● What the task asks: Below are entries. Reproduce exactly the lines between the line holding "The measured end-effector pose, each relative" and the line holding "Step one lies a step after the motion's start", inclusive, and only those.
BEGIN Source material
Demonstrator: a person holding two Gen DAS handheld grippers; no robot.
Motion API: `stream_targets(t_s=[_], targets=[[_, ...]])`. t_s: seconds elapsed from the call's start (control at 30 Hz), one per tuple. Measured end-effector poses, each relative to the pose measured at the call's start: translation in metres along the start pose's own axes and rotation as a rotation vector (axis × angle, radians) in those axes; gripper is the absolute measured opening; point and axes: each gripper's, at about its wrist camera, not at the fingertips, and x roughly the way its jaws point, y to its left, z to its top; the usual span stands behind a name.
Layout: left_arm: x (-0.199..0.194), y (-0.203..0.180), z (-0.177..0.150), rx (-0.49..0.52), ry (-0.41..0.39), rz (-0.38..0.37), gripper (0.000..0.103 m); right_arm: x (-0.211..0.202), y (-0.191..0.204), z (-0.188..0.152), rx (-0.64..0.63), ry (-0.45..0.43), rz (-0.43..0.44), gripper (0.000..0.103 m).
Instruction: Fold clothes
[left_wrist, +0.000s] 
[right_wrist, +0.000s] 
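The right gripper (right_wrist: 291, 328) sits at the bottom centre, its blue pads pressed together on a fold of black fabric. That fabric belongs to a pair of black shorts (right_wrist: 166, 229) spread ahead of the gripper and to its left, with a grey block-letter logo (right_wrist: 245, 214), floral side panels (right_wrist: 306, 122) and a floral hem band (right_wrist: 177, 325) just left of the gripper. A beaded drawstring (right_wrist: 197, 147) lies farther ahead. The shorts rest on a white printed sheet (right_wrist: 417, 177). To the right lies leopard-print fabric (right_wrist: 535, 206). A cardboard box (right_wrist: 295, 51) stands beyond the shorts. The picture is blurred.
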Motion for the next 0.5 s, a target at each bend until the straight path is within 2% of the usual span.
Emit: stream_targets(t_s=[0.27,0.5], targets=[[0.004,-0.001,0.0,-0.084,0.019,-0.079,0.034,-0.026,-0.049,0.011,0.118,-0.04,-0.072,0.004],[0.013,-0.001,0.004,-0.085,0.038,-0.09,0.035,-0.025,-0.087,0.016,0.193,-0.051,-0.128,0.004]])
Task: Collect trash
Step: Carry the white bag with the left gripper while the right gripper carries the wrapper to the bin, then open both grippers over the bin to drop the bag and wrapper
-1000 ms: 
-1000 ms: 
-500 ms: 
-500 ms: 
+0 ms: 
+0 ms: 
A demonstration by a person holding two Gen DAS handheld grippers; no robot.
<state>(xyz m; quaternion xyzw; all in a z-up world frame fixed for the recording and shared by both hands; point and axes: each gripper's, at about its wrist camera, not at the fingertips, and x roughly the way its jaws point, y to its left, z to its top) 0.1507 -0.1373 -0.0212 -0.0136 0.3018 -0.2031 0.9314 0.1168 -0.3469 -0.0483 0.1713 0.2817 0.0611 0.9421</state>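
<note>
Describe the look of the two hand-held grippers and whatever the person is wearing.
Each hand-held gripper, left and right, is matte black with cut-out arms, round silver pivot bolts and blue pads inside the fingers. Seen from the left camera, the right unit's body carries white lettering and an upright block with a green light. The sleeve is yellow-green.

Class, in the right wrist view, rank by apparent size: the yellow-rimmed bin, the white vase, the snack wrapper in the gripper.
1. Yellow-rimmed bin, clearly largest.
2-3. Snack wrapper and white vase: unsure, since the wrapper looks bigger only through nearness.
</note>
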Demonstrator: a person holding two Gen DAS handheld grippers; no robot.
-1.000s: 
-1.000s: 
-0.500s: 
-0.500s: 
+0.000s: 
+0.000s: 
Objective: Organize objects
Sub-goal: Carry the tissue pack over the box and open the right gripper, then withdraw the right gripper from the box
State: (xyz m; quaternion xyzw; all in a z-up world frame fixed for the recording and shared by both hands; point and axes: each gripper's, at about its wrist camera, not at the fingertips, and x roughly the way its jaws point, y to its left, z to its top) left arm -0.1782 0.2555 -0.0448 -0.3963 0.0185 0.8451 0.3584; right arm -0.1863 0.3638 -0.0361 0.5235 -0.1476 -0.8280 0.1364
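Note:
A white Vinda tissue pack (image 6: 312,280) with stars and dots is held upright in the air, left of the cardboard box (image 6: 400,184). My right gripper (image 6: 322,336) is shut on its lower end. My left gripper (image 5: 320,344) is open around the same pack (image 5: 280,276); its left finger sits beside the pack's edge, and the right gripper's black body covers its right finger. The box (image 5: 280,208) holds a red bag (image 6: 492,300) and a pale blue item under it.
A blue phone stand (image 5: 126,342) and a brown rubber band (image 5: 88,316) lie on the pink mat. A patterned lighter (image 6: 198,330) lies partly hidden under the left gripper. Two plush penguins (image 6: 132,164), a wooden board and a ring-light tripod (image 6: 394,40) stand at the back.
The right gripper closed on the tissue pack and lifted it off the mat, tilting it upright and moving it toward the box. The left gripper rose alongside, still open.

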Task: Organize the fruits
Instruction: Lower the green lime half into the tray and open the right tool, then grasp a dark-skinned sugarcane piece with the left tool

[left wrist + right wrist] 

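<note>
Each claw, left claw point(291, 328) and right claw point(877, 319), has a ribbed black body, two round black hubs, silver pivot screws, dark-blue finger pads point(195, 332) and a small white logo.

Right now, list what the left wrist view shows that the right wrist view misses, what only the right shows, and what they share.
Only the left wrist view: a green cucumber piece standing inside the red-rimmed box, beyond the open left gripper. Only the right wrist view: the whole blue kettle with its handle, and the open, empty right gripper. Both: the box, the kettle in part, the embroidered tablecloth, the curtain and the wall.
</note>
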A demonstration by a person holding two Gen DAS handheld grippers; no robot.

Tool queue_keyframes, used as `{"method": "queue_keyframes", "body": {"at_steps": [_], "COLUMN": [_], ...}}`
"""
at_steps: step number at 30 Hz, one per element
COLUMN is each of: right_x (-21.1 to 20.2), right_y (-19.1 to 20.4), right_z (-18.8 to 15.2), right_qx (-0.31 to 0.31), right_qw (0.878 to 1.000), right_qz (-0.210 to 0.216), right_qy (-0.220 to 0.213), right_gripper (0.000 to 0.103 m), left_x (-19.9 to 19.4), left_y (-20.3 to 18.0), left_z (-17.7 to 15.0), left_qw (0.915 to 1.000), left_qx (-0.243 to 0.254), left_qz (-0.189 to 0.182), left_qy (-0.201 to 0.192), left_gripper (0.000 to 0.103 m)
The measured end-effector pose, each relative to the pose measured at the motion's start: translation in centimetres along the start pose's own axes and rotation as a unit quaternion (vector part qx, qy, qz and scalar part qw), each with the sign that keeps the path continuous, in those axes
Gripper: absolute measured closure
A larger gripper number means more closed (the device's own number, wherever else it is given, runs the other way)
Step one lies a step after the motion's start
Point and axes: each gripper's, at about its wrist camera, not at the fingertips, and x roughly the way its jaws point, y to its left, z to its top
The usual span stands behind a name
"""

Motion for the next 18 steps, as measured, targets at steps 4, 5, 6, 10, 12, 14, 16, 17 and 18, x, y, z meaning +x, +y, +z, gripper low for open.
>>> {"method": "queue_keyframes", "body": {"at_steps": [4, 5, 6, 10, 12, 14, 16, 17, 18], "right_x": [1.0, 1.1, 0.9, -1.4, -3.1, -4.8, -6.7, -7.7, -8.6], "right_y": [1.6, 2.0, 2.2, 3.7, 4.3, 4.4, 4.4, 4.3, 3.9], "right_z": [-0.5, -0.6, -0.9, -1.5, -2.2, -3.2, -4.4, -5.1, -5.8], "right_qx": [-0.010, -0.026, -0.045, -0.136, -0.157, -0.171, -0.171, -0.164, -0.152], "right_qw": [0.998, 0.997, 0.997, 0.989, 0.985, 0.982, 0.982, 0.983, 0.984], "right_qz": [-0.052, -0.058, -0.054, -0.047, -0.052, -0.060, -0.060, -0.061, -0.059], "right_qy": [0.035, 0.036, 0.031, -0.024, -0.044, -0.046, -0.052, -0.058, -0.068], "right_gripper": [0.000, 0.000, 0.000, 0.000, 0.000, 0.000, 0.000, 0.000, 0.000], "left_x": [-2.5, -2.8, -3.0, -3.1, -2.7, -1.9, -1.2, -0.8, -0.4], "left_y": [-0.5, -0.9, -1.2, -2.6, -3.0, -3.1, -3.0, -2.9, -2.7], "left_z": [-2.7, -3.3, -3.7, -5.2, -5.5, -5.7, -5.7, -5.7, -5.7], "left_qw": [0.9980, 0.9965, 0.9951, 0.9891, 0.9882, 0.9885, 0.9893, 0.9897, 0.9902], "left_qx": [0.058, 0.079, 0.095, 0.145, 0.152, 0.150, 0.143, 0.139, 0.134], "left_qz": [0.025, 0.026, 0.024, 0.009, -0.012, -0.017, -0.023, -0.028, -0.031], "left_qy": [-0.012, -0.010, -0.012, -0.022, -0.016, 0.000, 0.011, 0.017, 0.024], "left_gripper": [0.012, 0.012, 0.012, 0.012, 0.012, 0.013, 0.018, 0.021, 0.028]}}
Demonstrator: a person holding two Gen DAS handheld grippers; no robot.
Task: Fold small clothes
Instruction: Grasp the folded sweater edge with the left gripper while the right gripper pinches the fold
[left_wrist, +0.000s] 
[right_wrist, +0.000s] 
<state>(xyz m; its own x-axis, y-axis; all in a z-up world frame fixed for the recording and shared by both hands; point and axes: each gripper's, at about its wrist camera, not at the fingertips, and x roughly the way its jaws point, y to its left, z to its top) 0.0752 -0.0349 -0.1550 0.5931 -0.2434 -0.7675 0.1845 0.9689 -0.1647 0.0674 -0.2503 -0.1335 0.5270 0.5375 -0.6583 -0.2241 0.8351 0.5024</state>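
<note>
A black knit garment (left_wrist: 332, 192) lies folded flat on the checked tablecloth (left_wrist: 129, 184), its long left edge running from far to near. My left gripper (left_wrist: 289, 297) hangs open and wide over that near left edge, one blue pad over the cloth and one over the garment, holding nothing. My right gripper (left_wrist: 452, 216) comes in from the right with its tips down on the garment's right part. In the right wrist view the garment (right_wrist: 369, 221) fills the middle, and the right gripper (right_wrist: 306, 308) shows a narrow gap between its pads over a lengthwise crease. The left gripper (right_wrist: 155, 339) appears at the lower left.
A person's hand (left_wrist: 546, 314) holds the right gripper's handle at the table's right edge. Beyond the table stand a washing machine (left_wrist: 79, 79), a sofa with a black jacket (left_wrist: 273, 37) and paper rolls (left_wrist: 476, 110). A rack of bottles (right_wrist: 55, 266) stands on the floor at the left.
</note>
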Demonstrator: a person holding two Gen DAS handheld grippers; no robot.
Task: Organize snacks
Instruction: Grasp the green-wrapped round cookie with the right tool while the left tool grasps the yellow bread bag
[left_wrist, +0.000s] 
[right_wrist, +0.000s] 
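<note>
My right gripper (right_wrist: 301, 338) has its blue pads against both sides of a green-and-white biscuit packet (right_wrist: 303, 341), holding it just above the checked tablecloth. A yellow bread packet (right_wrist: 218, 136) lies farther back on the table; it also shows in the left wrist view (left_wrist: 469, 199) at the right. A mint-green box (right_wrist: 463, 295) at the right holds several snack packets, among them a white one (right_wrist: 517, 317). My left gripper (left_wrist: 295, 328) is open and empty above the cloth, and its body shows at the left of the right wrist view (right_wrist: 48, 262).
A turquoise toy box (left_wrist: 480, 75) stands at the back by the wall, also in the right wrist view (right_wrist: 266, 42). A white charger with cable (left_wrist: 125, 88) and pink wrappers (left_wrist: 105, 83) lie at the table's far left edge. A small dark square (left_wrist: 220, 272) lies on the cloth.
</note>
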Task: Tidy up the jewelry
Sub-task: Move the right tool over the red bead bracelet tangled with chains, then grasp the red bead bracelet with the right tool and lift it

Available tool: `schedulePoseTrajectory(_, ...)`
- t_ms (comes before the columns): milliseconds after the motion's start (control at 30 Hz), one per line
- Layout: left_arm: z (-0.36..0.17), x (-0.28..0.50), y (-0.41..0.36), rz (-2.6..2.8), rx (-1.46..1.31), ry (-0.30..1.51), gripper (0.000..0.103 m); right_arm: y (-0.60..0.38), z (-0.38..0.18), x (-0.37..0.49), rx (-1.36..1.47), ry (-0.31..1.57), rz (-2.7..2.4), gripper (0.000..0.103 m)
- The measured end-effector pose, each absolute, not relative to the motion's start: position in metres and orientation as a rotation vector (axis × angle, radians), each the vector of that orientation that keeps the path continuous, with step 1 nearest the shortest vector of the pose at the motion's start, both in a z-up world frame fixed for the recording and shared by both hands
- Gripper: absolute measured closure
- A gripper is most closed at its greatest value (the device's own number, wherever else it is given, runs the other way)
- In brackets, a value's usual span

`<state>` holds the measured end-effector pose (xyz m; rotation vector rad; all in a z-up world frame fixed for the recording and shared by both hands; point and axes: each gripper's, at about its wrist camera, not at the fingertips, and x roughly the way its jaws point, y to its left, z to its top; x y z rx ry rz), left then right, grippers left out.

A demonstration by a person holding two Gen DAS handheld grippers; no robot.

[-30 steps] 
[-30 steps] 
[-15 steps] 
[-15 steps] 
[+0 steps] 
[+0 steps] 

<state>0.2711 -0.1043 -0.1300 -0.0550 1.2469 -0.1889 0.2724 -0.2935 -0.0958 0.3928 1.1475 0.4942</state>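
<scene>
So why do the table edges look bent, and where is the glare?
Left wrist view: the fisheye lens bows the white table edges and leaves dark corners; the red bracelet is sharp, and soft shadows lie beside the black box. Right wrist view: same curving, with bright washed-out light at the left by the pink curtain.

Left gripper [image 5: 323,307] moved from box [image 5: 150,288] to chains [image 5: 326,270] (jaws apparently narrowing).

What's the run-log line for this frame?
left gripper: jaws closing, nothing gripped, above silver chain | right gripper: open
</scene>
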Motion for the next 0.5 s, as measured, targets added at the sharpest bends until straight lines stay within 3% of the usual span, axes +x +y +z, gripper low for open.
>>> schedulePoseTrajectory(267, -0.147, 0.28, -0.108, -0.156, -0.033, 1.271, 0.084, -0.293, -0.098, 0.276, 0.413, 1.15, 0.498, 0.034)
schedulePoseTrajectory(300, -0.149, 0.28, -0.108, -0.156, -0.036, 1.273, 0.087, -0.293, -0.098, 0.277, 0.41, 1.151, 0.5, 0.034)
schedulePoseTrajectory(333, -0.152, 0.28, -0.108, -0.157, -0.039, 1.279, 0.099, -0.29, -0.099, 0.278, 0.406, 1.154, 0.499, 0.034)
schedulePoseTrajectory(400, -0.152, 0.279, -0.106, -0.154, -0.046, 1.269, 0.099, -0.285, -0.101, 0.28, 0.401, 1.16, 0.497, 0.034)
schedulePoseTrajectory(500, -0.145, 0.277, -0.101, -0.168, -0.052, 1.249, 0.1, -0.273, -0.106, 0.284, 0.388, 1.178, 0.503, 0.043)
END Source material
● Response:
The measured end-effector pose, each relative to the pose measured at the motion's start: translation in centimetres along the start pose's own axes and rotation as a unit quaternion (vector part qx, qy, qz and scalar part qw), each with the sign that keeps the path continuous, in those axes
Gripper: absolute measured closure
A larger gripper number means more closed (the device's own number, wherever else it is given, runs the other way)
Step one lies a step after the motion's start

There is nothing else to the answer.